Public institutions are not the only thing to worry about. The state also interferes in private institutions, by setting mandatory curricula and regulating and inspecting these institutions. Thus, entrepreneurship is damaged and the process of discovery undermined.

Of particular concern are the subsidies given to private institutions where the state engages in redistribution and counterequilibrium measures. What does this mean? The subsidies are paid with taxes extracted from the economic society; the income of these individuals is then lowered so that they cannot afford what they would if they had their entire income. Then, some will be expelled from affording private education and forced to enter public or subsidized education that is controlled by the government. Private, freely chosen education will be out of their reach.

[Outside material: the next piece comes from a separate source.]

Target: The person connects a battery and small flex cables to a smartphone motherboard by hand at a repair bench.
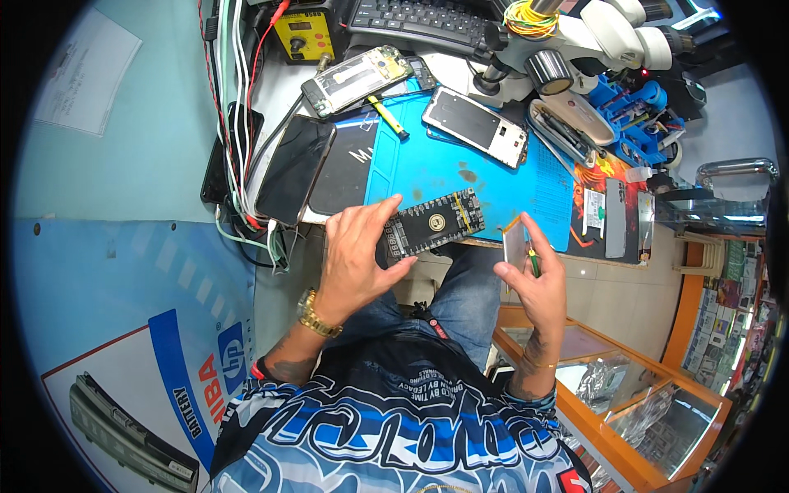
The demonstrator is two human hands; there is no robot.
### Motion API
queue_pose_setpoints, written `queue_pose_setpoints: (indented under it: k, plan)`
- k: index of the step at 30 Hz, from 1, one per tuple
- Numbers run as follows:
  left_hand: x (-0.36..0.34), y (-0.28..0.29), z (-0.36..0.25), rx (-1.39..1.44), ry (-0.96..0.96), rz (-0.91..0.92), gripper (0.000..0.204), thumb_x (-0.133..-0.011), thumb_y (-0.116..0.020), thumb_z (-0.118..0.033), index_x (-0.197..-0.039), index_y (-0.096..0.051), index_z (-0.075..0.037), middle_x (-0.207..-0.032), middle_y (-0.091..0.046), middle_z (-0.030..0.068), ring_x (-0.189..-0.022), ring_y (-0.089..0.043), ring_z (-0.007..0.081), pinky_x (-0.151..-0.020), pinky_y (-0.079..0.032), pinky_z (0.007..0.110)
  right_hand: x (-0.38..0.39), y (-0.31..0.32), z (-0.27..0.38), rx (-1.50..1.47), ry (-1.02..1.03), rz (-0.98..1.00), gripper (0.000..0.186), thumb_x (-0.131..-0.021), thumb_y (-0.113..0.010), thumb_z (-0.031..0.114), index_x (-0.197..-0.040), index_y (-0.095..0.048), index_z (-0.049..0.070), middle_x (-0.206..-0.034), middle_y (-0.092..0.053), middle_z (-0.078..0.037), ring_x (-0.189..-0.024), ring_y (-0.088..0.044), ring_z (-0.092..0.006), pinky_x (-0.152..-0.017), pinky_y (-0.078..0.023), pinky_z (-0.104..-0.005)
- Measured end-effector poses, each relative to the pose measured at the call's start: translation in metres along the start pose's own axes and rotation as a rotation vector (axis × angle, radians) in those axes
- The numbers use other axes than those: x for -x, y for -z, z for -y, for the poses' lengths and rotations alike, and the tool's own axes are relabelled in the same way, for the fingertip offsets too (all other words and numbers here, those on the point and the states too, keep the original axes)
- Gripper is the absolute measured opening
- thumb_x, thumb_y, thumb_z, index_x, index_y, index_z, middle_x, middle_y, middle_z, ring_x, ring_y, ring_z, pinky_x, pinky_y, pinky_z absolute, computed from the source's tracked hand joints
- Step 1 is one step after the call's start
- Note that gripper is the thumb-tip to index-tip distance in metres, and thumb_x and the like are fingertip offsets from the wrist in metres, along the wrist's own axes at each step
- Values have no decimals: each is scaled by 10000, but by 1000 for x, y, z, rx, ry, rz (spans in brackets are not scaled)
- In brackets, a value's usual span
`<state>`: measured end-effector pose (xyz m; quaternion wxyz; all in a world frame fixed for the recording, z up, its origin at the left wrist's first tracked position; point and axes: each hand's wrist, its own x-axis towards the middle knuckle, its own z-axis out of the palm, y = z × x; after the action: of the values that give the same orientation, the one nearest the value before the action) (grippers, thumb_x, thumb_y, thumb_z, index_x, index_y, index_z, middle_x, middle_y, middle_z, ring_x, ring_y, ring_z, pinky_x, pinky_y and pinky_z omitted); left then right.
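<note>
My left hand (349,259) grips the left end of a black circuit board (423,232), thumb below and fingers above. The board has a small digit display at its left end, a round gold emblem in the middle and connectors along its edges. In my right hand (541,283), a flat grey phone battery (514,246) with an orange top edge is pinched between thumb and fingers. A slim green-handled tool (533,261) also lies against that palm. Board and battery are apart, both held at the near edge of the blue mat (411,172).
On the bench lie a phone frame (477,125), an opened phone (357,80), a dark phone (296,168) and a yellow cutter (389,117). Behind stand a microscope (567,49), keyboard (419,25) and yellow station (304,37). Cables (238,123) run along the left; a tool case (571,127) sits right.
</note>
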<state>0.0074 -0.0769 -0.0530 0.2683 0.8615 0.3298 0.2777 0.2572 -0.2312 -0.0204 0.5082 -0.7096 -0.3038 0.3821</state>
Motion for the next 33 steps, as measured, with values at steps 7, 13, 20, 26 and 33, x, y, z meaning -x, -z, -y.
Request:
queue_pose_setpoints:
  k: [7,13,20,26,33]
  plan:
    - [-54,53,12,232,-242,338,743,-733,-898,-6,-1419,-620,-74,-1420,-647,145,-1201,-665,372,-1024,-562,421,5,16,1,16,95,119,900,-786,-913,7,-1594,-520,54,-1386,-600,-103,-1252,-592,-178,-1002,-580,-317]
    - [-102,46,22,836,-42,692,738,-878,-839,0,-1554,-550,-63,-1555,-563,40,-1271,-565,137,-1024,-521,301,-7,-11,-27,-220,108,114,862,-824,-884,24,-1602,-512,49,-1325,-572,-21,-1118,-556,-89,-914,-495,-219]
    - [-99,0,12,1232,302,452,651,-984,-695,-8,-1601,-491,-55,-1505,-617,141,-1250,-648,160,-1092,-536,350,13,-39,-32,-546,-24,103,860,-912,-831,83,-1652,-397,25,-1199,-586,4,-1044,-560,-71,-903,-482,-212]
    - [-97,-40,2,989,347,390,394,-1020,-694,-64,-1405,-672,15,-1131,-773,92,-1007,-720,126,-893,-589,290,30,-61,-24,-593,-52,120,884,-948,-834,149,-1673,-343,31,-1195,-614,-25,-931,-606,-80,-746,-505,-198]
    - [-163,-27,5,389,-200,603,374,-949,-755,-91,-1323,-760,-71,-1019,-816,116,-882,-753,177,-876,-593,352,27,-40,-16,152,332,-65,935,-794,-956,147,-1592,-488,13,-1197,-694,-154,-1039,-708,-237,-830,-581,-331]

For the less fortunate, with their income slashed by taxes, they might have to devote all their time to work because their survival is at stake—the choice comes down to either eating or studying. People that would obtain a higher standard of living not only in the present but in the future are scammed and induced to engage in an activity that will not benefit them as much as others would. The subsidized education is then a redistribution of income from the poor to the well-off/high-income population. Completely private institutions can hardly compete with institutions that are subsidized or outright “free.”

The Genealogy of Argentine Public Education

Looking at a case study can help us understand this topic. Our subject of analysis will be Argentina.

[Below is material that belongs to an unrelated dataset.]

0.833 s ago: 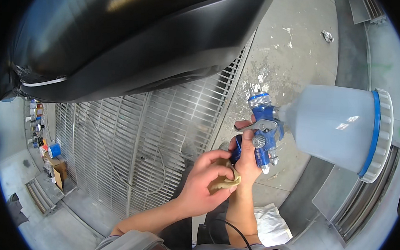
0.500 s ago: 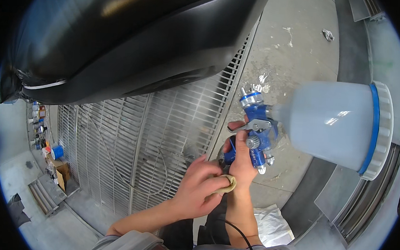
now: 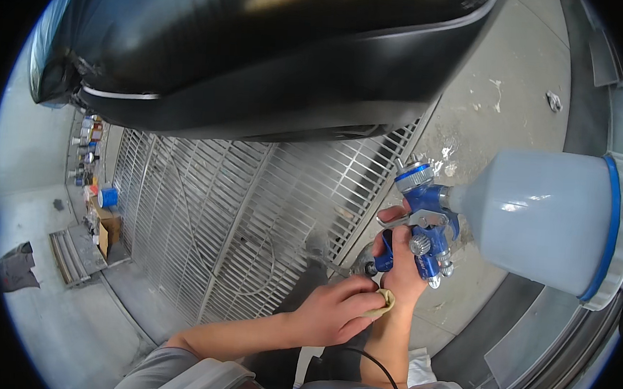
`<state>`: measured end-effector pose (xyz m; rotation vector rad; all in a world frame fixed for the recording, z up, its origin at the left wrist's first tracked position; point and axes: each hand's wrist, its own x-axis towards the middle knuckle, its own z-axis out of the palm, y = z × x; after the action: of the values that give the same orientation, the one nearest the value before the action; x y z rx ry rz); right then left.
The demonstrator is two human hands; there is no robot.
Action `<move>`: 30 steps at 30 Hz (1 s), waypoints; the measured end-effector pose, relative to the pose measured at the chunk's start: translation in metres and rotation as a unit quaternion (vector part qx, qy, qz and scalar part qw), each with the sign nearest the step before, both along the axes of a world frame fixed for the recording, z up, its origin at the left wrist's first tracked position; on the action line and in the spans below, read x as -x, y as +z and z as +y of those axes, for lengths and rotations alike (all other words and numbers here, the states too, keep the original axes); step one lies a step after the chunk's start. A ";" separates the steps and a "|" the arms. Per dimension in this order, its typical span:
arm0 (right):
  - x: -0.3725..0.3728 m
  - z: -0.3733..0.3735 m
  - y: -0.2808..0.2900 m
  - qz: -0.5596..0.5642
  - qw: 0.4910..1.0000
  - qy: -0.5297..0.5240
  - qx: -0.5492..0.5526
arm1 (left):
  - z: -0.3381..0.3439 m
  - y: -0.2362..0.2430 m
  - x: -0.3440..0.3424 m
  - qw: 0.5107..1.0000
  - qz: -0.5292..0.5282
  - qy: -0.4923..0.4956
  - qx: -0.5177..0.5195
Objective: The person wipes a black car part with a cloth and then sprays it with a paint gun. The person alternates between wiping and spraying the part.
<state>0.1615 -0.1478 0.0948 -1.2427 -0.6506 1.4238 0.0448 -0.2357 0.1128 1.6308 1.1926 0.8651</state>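
A blue spray gun (image 3: 429, 237) with a silver air cap and knobs is gripped around its handle by my right hand (image 3: 405, 268). A large translucent paint cup (image 3: 539, 212) with a blue ring and a white ribbed lid is fixed to the gun and lies nearly sideways toward the right. My left hand (image 3: 336, 310) is closed on a small yellowish cloth (image 3: 383, 304) beside my right wrist, just below the handle's hose fitting (image 3: 371, 268). The left fingertips are partly hidden behind the cloth.
A glossy black car body panel (image 3: 283, 71) spans the far side, above a metal floor grating (image 3: 203, 209) with a hose across it. Cans and a cardboard box (image 3: 109, 232) stand at the left. Crumpled debris (image 3: 553, 101) lies on the concrete at the far right.
The view has shifted, so the car panel and grating sit further right. The spray gun and both hands appear further right and slightly lower. Both hands keep their hold.
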 end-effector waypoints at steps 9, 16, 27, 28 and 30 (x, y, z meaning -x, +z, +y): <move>0.027 0.022 0.012 0.014 0.997 0.063 -0.030 | 0.017 -0.001 0.024 0.997 0.018 0.028 -0.075; 0.018 0.016 -0.002 -0.022 0.997 0.035 -0.059 | 0.048 0.032 0.073 0.982 0.128 0.085 -0.106; -0.003 -0.006 -0.023 0.035 0.998 -0.008 -0.047 | 0.151 0.098 0.125 0.922 0.304 0.119 -0.209; -0.003 -0.007 -0.025 0.025 0.999 -0.009 -0.044 | 0.158 0.098 0.123 0.915 0.312 0.115 -0.228; -0.001 -0.008 -0.026 0.008 0.999 -0.009 -0.038 | 0.170 0.099 0.121 0.900 0.328 0.109 -0.266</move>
<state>0.1622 -0.1558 0.0689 -1.1740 -0.6757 1.3796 -0.0763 -0.0659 0.2117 2.3878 1.7287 0.8493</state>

The birth of the national public school system in Argentina came with the constitution of 1853. The constitution guaranteed the right to learn and teach, but the interpreters of it did not concur with what the constitution said. The so-called liberal interpreters thought that education could only be granted by the state, with full government control over it. In the pedagogical debates of the time, it was the “liberal” interpretation that came to prominence in public policy. The “Father of Public Education” would be, to Argentinian history and the people, President Domingo Faustino Sarmiento. He was part of a generation of intellectuals that believed in social engineering top-down (from the state to society). That was the only way of achieving a stable democracy by creating what we can call the “citizen” man: a “democratic” man that above all else fulfilled his civic duties (that is, obeyed the state mandates), a man that forsakes all of his personal values for the values of the state, a man that lives and dies for the nation-state.

The aim of searching for the “citizen” man continued unfettered with the implementation of mandatory schooling in 1884 by President Julio Argentino Roca (the same president that set the peso as legal tender). With mandatory and monopolistic education, the Argentine government would ensure the decimation of all the cultural backgrounds of the massive numbers of immigrants that entered Argentinian soil in those times. It was not until 1958 (with the debate “Laica o libre”) that private universities would be able to issue university degrees.

Since its birth, the public school system was meant to be a “dogma.” The progressives would use their monopoly of the school system to social engineer “docile subjects.”

Conclusion and Closing Remarks on Argentina

In our days, the faith in the public school system continues, just as it was meant to be. Argentina’s future can change for the better but only partially until it is able to take down the dismal sacred cow of our time. Education thrives in liberty like all human action, it’s importance ever reminded to us by the ferocity with which the state defends its management. Only with great endeavor will these shackles be broken and the true freedom of teaching and learning be practiced.